• _Data_

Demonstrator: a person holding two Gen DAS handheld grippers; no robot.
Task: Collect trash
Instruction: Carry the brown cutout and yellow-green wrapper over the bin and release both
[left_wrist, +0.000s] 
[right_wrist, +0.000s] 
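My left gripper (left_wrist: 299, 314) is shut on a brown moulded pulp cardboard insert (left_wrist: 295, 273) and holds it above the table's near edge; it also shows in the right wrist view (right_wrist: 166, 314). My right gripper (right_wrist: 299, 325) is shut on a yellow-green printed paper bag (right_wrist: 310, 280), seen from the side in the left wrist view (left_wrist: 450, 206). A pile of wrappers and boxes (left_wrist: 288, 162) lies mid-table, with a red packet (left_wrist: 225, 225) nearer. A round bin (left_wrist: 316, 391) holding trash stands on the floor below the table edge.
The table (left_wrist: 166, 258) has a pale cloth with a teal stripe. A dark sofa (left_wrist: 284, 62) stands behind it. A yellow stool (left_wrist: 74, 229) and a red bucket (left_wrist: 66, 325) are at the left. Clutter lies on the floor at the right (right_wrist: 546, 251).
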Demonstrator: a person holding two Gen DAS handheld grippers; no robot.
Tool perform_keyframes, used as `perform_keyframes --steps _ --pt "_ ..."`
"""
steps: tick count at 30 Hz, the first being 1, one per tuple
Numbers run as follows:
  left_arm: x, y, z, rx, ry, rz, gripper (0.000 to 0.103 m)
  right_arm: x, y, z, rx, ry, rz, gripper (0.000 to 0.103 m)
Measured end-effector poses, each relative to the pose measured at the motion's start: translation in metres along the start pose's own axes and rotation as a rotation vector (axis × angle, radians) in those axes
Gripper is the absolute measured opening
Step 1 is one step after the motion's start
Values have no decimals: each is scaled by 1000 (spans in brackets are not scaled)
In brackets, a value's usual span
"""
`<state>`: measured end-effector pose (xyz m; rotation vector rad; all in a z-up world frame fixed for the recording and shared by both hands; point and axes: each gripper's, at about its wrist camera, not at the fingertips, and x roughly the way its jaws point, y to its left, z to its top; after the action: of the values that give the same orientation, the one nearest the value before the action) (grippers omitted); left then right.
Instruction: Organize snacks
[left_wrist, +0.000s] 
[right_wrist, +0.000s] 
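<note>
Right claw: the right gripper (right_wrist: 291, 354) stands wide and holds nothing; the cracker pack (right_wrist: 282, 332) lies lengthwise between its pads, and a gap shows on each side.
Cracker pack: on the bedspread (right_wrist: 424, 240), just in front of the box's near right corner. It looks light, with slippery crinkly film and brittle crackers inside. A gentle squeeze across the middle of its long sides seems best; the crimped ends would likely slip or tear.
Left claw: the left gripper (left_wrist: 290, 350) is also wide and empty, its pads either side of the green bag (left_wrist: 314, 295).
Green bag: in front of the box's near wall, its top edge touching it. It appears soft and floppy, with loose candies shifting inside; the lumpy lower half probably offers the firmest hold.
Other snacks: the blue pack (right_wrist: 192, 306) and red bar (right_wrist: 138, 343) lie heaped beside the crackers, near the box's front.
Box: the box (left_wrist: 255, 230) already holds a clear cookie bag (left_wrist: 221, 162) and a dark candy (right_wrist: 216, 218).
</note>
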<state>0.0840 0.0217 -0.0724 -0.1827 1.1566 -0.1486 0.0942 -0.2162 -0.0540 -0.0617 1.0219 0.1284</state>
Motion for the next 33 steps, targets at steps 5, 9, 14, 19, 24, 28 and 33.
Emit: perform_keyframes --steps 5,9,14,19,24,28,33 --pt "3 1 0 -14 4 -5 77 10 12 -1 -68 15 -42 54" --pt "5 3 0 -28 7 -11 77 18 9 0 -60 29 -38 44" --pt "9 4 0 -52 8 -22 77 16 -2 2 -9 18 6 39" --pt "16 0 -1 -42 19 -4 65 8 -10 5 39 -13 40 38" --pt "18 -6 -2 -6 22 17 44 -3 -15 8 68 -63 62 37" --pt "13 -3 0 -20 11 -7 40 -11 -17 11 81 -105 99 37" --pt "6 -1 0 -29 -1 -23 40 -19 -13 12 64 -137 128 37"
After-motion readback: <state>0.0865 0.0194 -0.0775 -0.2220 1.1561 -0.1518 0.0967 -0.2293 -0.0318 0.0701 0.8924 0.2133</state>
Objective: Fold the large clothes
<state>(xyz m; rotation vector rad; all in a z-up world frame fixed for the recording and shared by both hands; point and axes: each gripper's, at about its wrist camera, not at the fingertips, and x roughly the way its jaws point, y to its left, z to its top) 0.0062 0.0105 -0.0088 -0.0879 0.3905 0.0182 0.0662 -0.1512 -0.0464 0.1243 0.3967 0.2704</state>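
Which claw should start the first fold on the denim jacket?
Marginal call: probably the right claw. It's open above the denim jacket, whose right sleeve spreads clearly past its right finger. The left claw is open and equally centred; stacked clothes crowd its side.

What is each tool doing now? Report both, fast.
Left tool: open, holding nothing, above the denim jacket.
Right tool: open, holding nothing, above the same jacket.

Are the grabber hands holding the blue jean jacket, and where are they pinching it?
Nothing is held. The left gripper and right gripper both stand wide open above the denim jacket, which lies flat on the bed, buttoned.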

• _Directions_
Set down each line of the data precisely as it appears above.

• _Answer space_
Demonstrator: a person holding two Gen DAS handheld grippers; no robot.
Task: Collect trash
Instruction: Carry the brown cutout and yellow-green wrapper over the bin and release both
[left_wrist, +0.000s] 
[right_wrist, +0.000s] 
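My left gripper (left_wrist: 299, 314) is shut on a brown moulded pulp cardboard insert (left_wrist: 295, 273) and holds it above the table's near edge; it also shows in the right wrist view (right_wrist: 166, 314). My right gripper (right_wrist: 299, 325) is shut on a yellow-green printed paper bag (right_wrist: 310, 280), seen from the side in the left wrist view (left_wrist: 450, 206). A pile of wrappers and boxes (left_wrist: 288, 162) lies mid-table, with a red packet (left_wrist: 225, 225) nearer. A round bin (left_wrist: 316, 391) holding trash stands on the floor below the table edge.
The table (left_wrist: 166, 258) has a pale cloth with a teal stripe. A dark sofa (left_wrist: 284, 62) stands behind it. A yellow stool (left_wrist: 74, 229) and a red bucket (left_wrist: 66, 325) are at the left. Clutter lies on the floor at the right (right_wrist: 546, 251).
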Demonstrator: a person holding two Gen DAS handheld grippers; no robot.
Tool perform_keyframes, used as `perform_keyframes --steps _ --pt "_ ..."`
"""
steps: tick count at 30 Hz, the first being 1, one per tuple
Numbers run as follows:
  left_arm: x, y, z, rx, ry, rz, gripper (0.000 to 0.103 m)
  right_arm: x, y, z, rx, ry, rz, gripper (0.000 to 0.103 m)
Measured end-effector poses, each relative to the pose measured at the motion's start: translation in metres along the start pose's own axes and rotation as a rotation vector (axis × angle, radians) in those axes
Gripper is the absolute measured opening
Step 1 is one step after the motion's start
Values have no decimals: each is scaled by 1000 (spans in brackets are not scaled)
In brackets, a value's usual span
"""
`<state>`: measured end-effector pose (xyz m; rotation vector rad; all in a z-up world frame fixed for the recording and shared by both hands; point and axes: each gripper's, at about its wrist camera, not at the fingertips, and x roughly the way its jaws point, y to its left, z to its top; after the action: of the values that give the same orientation, the one nearest the value before the action) (grippers omitted); left then right.
Instruction: Organize snacks
[left_wrist, +0.000s] 
[right_wrist, +0.000s] 
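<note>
Right claw: the right gripper (right_wrist: 291, 354) stands wide and holds nothing; the cracker pack (right_wrist: 282, 332) lies lengthwise between its pads, and a gap shows on each side.
Cracker pack: on the bedspread (right_wrist: 424, 240), just in front of the box's near right corner. It looks light, with slippery crinkly film and brittle crackers inside. A gentle squeeze across the middle of its long sides seems best; the crimped ends would likely slip or tear.
Left claw: the left gripper (left_wrist: 290, 350) is also wide and empty, its pads either side of the green bag (left_wrist: 314, 295).
Green bag: in front of the box's near wall, its top edge touching it. It appears soft and floppy, with loose candies shifting inside; the lumpy lower half probably offers the firmest hold.
Other snacks: the blue pack (right_wrist: 192, 306) and red bar (right_wrist: 138, 343) lie heaped beside the crackers, near the box's front.
Box: the box (left_wrist: 255, 230) already holds a clear cookie bag (left_wrist: 221, 162) and a dark candy (right_wrist: 216, 218).
</note>
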<state>0.0840 0.0217 -0.0724 -0.1827 1.1566 -0.1486 0.0942 -0.2162 -0.0540 -0.0617 1.0219 0.1284</state>
Motion for the next 33 steps, targets at steps 5, 9, 14, 19, 24, 28 and 33.
Emit: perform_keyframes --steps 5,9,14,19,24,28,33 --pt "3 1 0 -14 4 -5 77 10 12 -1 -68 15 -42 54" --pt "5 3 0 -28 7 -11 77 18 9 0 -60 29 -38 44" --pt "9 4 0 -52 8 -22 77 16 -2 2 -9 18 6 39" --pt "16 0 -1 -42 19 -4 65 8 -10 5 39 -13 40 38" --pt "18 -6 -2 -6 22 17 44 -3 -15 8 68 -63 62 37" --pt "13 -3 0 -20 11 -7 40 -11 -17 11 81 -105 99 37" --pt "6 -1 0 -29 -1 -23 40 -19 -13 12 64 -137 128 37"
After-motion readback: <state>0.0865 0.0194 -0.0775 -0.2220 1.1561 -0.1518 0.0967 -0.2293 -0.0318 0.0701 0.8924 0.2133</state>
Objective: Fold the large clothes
<state>(xyz m; rotation vector rad; all in a z-up world frame fixed for the recording and shared by both hands; point and axes: each gripper's, at about its wrist camera, not at the fingertips, and x roughly the way its jaws point, y to its left, z to its top) 0.0062 0.0105 -0.0088 -0.0879 0.3905 0.0182 0.0662 -0.1512 -0.0464 0.1243 0.3967 0.2704</state>
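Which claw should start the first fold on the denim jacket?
Marginal call: probably the right claw. It's open above the denim jacket, whose right sleeve spreads clearly past its right finger. The left claw is open and equally centred; stacked clothes crowd its side.

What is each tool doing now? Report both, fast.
Left tool: open, holding nothing, above the denim jacket.
Right tool: open, holding nothing, above the same jacket.

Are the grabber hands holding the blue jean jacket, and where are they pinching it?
Nothing is held. The left gripper and right gripper both stand wide open above the denim jacket, which lies flat on the bed, buttoned.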

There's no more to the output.